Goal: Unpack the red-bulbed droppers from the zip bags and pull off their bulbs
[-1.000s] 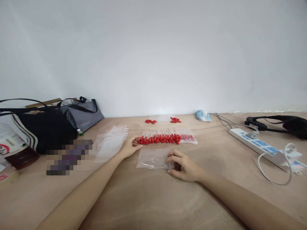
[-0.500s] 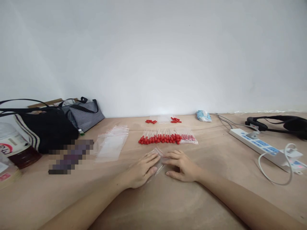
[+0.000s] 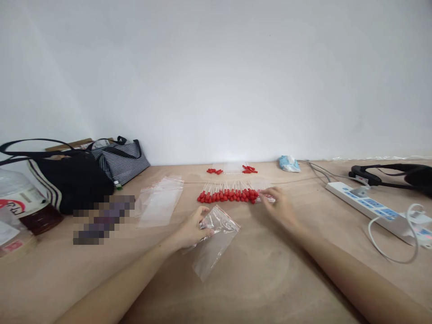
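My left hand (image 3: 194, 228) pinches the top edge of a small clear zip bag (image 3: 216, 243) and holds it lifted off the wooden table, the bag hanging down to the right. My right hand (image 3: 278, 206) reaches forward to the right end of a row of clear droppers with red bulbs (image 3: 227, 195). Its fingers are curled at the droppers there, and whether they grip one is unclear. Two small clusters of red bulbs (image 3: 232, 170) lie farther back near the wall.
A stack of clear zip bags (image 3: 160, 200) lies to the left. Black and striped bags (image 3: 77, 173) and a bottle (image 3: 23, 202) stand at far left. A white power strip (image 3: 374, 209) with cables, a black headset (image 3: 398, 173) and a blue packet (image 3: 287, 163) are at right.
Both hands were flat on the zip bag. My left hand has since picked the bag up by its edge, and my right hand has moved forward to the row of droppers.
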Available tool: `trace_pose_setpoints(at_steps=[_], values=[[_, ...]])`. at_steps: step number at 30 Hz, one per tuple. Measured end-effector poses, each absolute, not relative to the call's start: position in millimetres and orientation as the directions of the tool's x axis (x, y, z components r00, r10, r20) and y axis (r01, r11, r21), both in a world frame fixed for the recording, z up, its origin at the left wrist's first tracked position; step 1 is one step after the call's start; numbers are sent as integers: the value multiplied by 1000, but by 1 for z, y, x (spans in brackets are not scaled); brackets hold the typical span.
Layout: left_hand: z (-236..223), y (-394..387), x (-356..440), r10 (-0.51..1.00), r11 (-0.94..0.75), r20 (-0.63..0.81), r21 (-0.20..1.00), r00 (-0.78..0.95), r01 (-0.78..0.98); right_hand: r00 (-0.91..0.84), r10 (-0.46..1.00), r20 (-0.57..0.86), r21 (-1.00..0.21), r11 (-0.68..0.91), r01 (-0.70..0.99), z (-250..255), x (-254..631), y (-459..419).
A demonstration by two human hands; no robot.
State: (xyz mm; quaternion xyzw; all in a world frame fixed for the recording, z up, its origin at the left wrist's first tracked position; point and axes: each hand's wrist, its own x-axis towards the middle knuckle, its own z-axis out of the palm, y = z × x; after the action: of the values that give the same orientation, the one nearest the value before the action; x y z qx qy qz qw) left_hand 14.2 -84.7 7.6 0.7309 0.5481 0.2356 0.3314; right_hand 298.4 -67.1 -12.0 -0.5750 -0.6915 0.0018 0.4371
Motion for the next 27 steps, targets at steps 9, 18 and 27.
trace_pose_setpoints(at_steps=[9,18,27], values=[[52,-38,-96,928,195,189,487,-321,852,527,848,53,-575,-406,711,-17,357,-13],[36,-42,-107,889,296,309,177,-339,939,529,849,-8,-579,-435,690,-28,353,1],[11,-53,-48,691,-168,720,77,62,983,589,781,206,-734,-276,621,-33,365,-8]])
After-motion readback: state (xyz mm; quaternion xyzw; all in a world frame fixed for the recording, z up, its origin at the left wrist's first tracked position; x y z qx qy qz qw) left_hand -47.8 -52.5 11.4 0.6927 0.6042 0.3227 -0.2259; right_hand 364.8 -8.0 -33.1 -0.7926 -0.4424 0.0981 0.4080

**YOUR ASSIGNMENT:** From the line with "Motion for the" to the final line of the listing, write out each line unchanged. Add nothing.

**ANSWER FOR THE TASK:**
Motion for the next 27 steps, targets at steps 9, 18 and 27.
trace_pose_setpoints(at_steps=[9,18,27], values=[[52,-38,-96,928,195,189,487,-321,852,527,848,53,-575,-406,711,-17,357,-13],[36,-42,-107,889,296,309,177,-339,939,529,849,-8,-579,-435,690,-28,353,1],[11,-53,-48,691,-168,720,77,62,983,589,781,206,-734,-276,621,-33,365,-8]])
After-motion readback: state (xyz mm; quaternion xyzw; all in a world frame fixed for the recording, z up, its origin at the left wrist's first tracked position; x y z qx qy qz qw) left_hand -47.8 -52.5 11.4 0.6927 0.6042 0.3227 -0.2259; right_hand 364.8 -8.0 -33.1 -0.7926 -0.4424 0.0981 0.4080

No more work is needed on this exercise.